There's a small difference between these modes:
When we solve a swe-bench issue, we use this file: https://github.com/princeton-nlp/SWE-bench/blob/main/swebench/harness/constants.py
to preinstall all the dependencies for the issue, so that when the agent starts it's trying to solve the issue right away.
For arbitrary github issues, we don't do this. This means the agent has to spend the first few commands on installations. It's totally ok, but it would be better if the user could formally state what the dependencies are and then have them pre-installed in the docker so that the agent is ready to go
Potential Solutions
Let's write a feature where the user is able to specify an environment.yml and then we preinstall all those packages. or actually, to make this not python dependent, let's have them specify a bash script that will run right before starting the agent?

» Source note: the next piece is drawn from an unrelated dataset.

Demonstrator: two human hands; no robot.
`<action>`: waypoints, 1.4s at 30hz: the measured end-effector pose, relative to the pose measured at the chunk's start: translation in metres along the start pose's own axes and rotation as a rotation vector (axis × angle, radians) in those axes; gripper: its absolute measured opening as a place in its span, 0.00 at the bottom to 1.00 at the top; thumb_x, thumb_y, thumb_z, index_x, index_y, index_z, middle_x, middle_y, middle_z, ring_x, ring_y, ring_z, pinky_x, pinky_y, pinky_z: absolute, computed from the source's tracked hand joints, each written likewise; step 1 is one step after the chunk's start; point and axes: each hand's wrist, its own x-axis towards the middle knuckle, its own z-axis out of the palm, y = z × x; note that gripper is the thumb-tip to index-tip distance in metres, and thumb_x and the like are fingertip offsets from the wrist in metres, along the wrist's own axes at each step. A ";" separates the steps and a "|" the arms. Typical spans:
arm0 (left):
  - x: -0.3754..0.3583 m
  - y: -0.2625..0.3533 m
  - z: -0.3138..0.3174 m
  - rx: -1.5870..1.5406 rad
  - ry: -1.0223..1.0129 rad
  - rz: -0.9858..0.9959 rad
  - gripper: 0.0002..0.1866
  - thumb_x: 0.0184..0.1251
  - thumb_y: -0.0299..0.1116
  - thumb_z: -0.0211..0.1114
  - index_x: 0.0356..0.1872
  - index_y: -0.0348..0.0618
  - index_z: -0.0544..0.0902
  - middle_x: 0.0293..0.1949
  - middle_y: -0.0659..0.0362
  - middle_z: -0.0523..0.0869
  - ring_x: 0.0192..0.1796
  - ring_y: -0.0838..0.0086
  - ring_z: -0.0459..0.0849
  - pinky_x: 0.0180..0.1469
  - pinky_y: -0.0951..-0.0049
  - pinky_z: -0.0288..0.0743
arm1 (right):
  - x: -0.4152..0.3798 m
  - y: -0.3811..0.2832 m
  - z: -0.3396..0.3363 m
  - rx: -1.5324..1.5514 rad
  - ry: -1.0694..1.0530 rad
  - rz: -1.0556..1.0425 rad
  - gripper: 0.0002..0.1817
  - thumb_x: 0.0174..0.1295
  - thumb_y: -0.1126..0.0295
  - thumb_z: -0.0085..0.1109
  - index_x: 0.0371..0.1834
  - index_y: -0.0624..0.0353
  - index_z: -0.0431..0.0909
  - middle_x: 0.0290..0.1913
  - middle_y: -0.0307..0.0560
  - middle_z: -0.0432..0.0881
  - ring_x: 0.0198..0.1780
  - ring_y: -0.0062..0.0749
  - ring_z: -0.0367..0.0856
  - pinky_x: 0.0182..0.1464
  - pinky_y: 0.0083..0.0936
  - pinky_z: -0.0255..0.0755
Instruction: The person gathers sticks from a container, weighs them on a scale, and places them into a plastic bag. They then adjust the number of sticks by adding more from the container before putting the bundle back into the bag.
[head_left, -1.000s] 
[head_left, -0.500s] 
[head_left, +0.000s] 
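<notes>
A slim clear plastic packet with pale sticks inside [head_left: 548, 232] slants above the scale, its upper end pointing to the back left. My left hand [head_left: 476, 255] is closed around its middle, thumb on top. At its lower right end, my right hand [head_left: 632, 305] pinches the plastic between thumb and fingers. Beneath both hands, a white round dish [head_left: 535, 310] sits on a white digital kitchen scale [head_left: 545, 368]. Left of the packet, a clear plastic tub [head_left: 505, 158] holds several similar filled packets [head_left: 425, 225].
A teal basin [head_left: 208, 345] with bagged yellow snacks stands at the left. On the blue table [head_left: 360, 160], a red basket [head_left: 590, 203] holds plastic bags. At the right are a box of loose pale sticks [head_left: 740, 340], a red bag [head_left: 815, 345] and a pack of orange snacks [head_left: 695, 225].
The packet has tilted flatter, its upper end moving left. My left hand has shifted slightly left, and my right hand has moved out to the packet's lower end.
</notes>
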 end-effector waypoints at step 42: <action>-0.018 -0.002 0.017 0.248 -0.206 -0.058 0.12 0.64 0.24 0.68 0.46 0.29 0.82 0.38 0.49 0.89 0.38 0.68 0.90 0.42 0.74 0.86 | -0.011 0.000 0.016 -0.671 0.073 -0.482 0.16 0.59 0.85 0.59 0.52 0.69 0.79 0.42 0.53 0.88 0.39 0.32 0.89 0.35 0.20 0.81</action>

then we have to remember to use the swe-bench demonstration when using this feature and not the demonstration that we're using now for github issues (the github issue demonstration shows how to install dependencies, but we won't need that)
(cc: @klieret who I've started discussing this with)
Another possible solution would be to have a install_script
attribute in the config that takes a filename or raw string that is executed instead of install_env
in the environment setup. This way someone could also just specify a simple installation script as:
pip install numpy pandas
pip install -e .
or even
conda create -f environment.yml -n myenv -y
conda activate myenv
Relatedly, it may be desirable to have a files
attribute that is a map of local files to dirs/filenames that will be moved into the container upon startup. This could then also support installing from an environment file if it doesn't exist in the repo already - or - just moving some relevant data or files into the agent's environment for processing.
Ah, I see, so we'd completely bypass install_env
?
I was thinking of creating an --environment_config
flag that could be either a yaml file with the yaml equivalent of
{
"python": "3.6",
"packages": "pytest",
"pip_packages": "tox",
"install": "python setup.py develop",
}
but perhaps you're right, this would be easier.
How about adding an --environment_setup
and then checking if it ends in .sh
(then it's simply executed) or if it's a yaml file (then it's parsed like the swe-bench config).
Relatedly, it may be desirable to have a files attribute that is a map of local files to dirs/filenames that will be moved into the container upon startup. This could then also support installing from an environment file if it doesn't exist in the repo already - or - just moving some relevant data or files into the agent's environment for processing.
Good idea!